歌詞だけではなく曲までつけた作品では有名なのに「星めぐりの歌」がある。
「星めぐりの歌」
あかいめだまの さそり ひろげた鷲の つばさ あをいめだまの 小いぬ、 ひかりのへびの とぐろ。 オリオンは高く うたひ つゆとしもとを おとす、 アンドロメダの くもは さかなのくちの かたち。 大ぐまのあしを きたに 五つのばした ところ。 小熊のひたいの うへは そらのめぐりの めあて。
これだけのメロディーが書けるのだから、宮沢賢治も大したものだ。
この曲をプフィツナー風にオーケストレーションしたのを聴いてみたい。
わが国の音楽家にそれが出来る人材いるのかな?・・・多分、いない。日本人は和声に弱いから。
和声、それこそがオーケストレーションの源なのだ。
我が国には、和声は生まれなかった。明治以降、西洋音楽を学んで約百年余、定着していない。
恐らくずーっとだろう。我が国の土着の音楽には和声は存在しないからだ。ということはそも日本語に和声が馴染まないのかも。
そんな脳に、オーケストレーションは無理。和声楽(Harmonielehre)を学んでも身につかない。

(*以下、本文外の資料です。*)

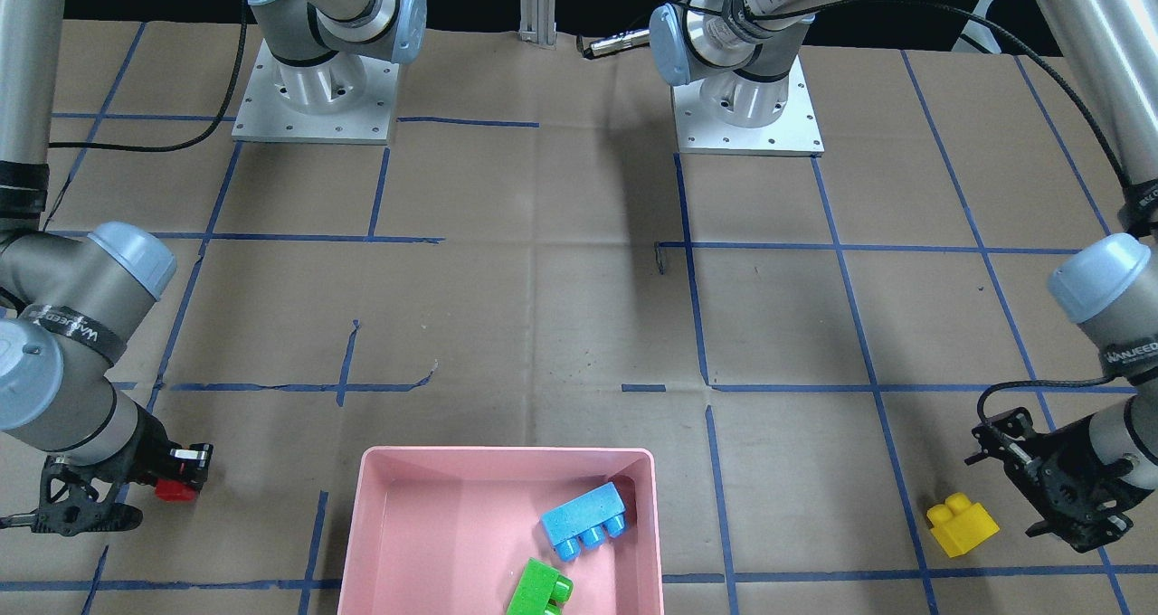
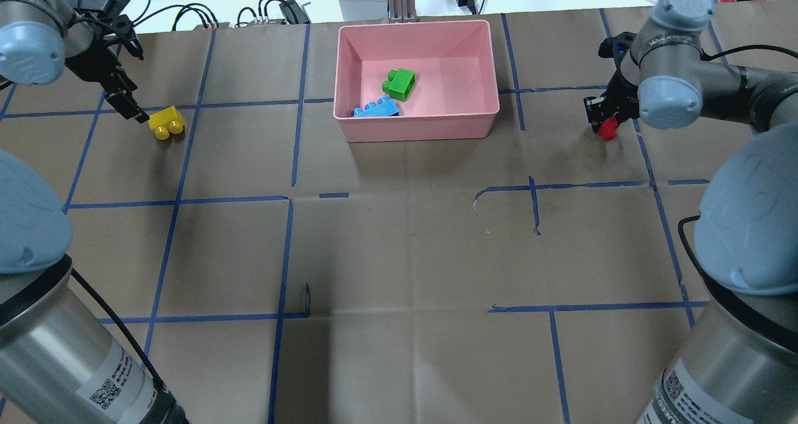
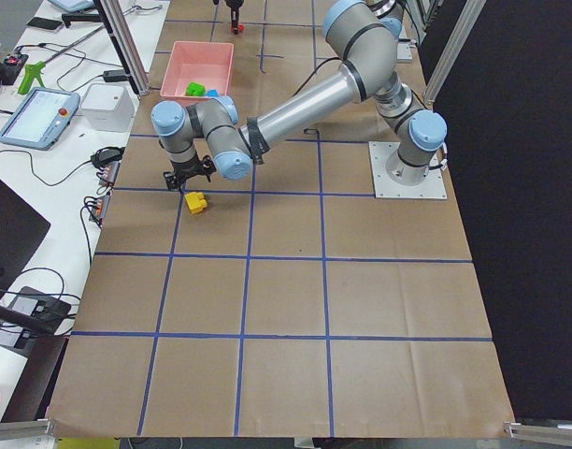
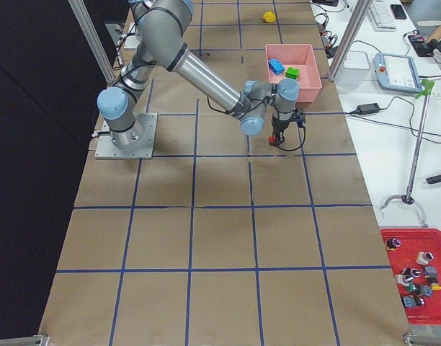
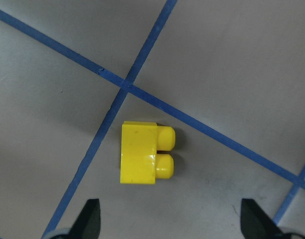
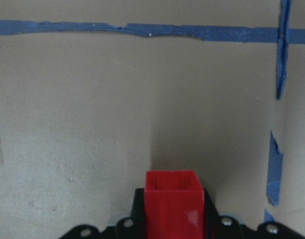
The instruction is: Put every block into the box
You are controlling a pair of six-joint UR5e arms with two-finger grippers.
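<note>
Front-facing view: the pink box point(image 1: 434, 543) holds the light-blue block point(image 1: 583, 514) and the green block point(image 1: 540, 588). Overhead: right jaws clamp the red block point(image 2: 606, 129), apart from the box. Left wrist: left jaws spread wide, empty, over the yellow block point(image 5: 142, 153) on the tabletop point(image 5: 242, 74).

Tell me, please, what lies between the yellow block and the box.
The overhead view shows only paper and blue tape lines between yellow block and box.

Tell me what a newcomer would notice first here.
The pink box, far across the table from the robot, holds the green block and blue block. To either side, the left gripper hangs open near the yellow block, while the right gripper is shut on the red block.
</note>
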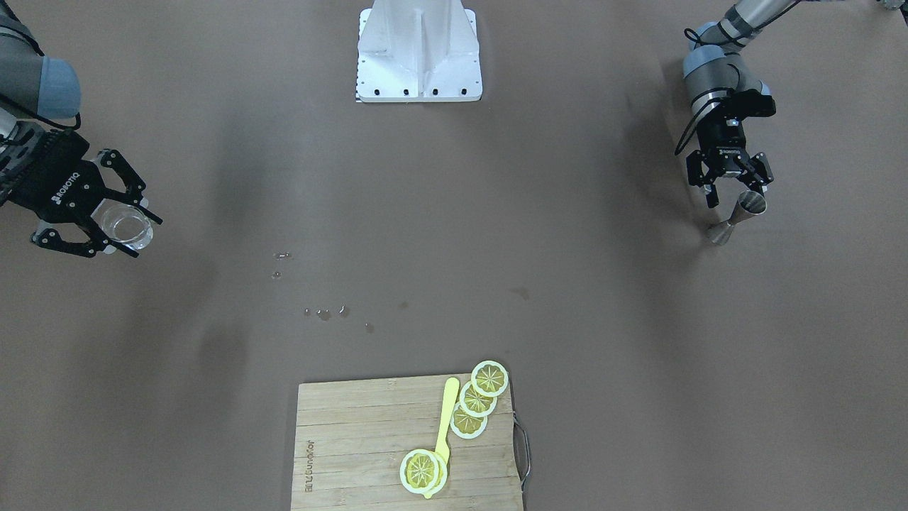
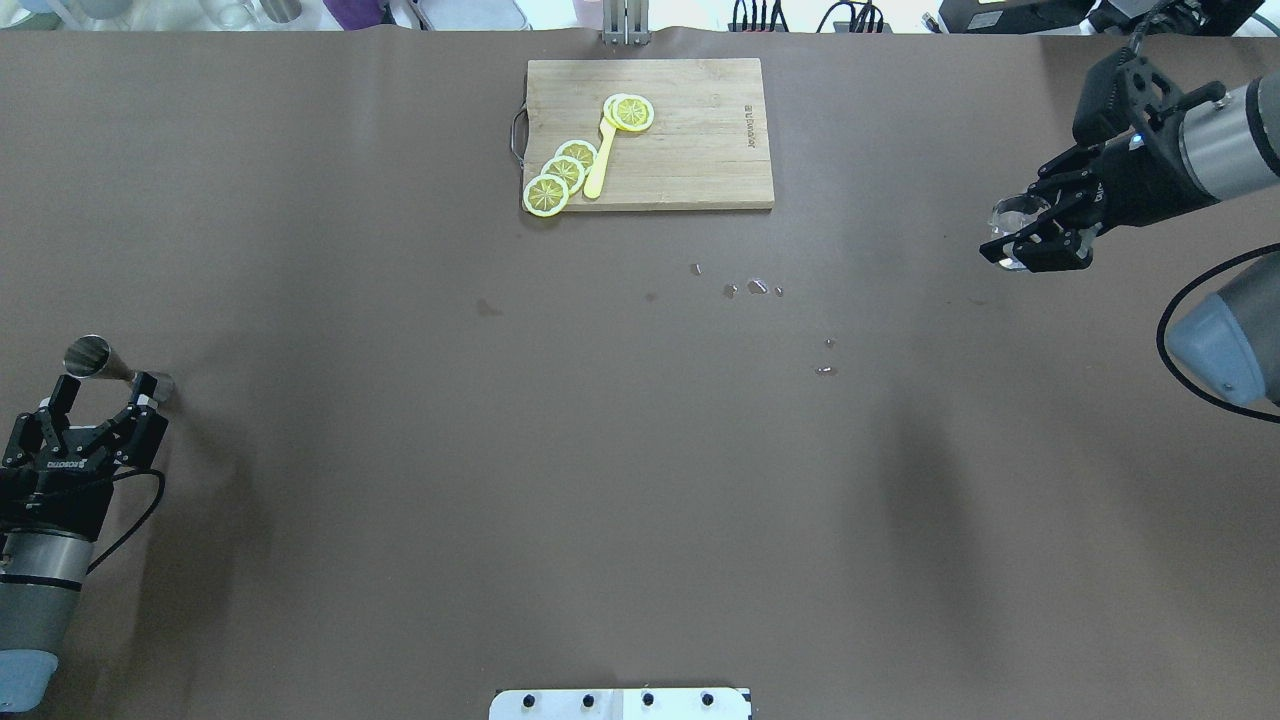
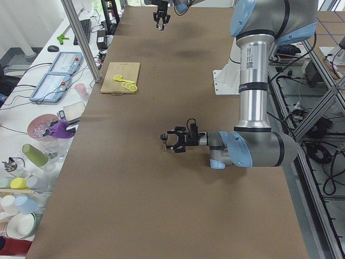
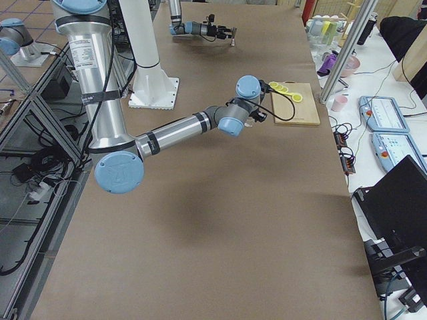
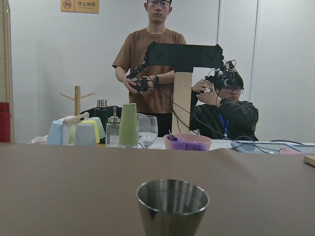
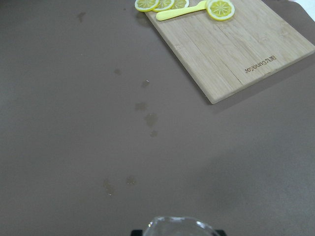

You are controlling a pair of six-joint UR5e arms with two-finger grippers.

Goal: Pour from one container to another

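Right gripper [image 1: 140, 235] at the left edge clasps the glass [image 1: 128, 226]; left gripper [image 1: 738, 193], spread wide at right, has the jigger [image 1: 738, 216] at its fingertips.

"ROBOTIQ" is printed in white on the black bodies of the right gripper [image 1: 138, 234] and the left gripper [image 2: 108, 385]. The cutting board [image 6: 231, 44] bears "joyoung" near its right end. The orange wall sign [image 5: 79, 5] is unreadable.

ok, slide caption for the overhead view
Overhead: right end effector holding the glass, left end effector open by the jigger
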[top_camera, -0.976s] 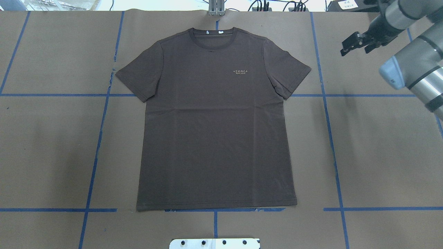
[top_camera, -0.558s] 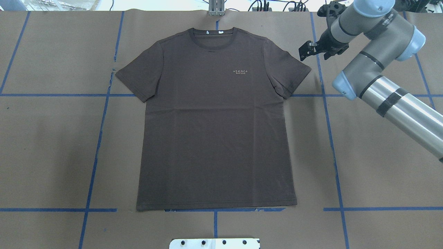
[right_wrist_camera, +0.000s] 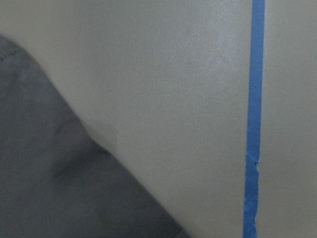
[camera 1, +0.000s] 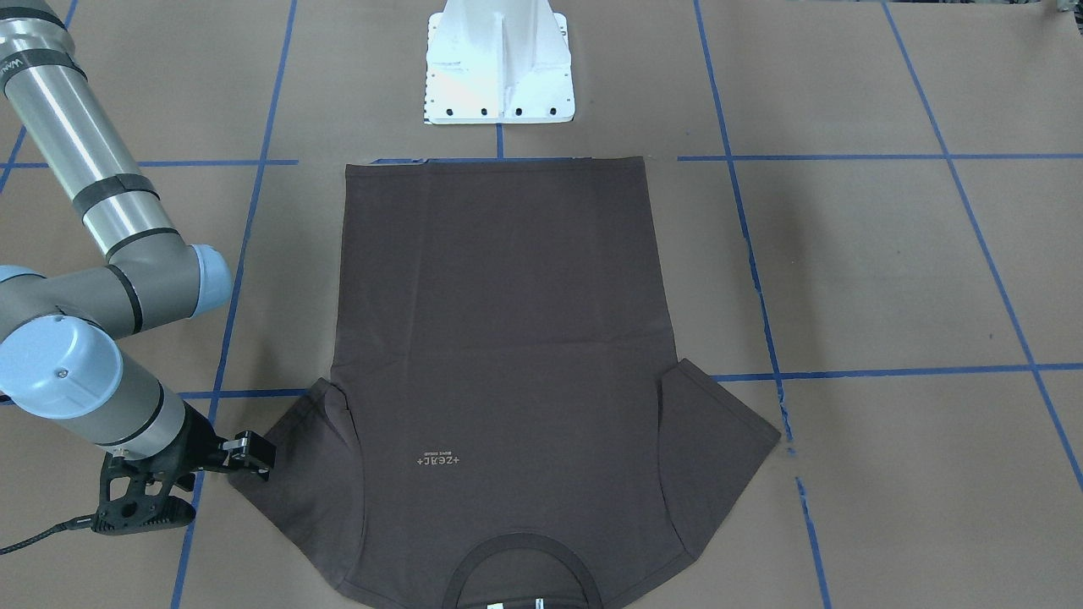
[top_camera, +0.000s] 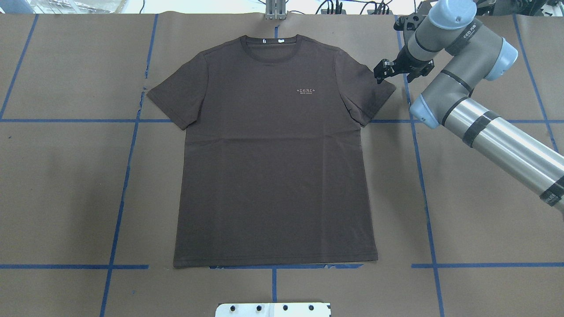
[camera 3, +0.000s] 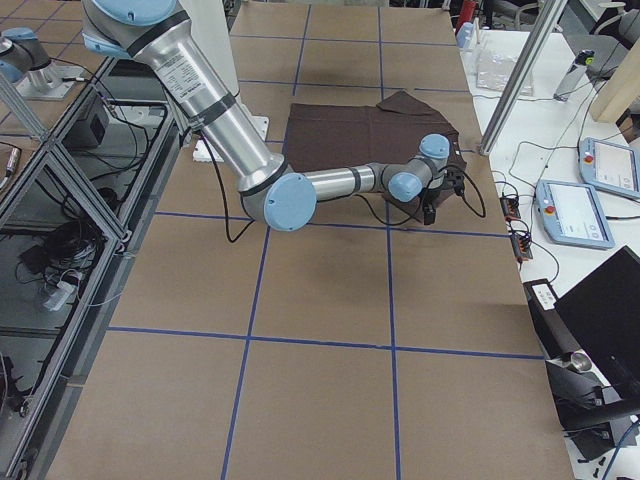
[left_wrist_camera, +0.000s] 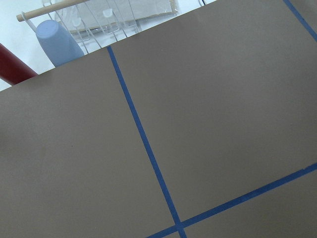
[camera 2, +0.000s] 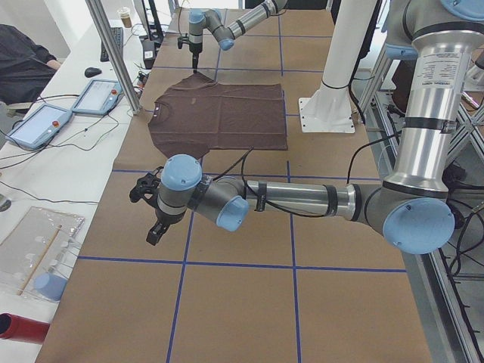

理論とおりに書いても感動は生まない。即ち前頭葉だけの知識では無理ということだ。
資料に由ると、大脳の視床下部は、感情などに関与しており、中脳の下丘というところが聴覚処理に関与しているとあった。
これらの部位は、恐らくホモサピエンス以前の進化状態で形成された可能性があるからここ100年程度でのアップデートでは無理、諦めるしかない。
プフィツナーの田園交響曲、特に第2楽章を聴いてそう思った。
追記2(2022/7/14)
芸術=自然性について少し追記しよう。
自然性とは何かと言えば、人為的ではない音となる。人為的でない音には継続性という特徴がある。
切れ目なく続くのだ。
従って、音楽という芸術には継続性という要素が重要と云うことになる。
音楽における継続性とは何と言えば、あるメロディとあるメロディを繋ぐ滑らかさと考えられる。
音楽とは、幾つかのメロディの連続といえるから、その継続性は音楽の芸術性を左右する重要な要素である。
そのような観点から、音楽を評価すると、ベートーベンが一番で、他の作曲家は概ね下手だ。
例えば、ショスタコービッチの第2ワルツを考える場合、このメロディは素晴らしい。だが、何回も聴いてると飽きる。
また、宮沢賢治もレコードを持ってたというドボルザークの新世界交響曲も、同じだ。
シューベルトの未完成も、メロディーは跳びぬけていると思うが、継続性・展開力に欠けている。
そこへ行くと、ベートーベンのは飽きない。例えば、田園交響曲以外では「ロマンス2番」、「ピアノ協奏曲皇帝」などが挙げられる。
纏めると、メロディとメロディを繋ぐ継続性・展開性が芸術性に欠かせないと言えるとなる。それが満たされれば自然性を満たすからだ。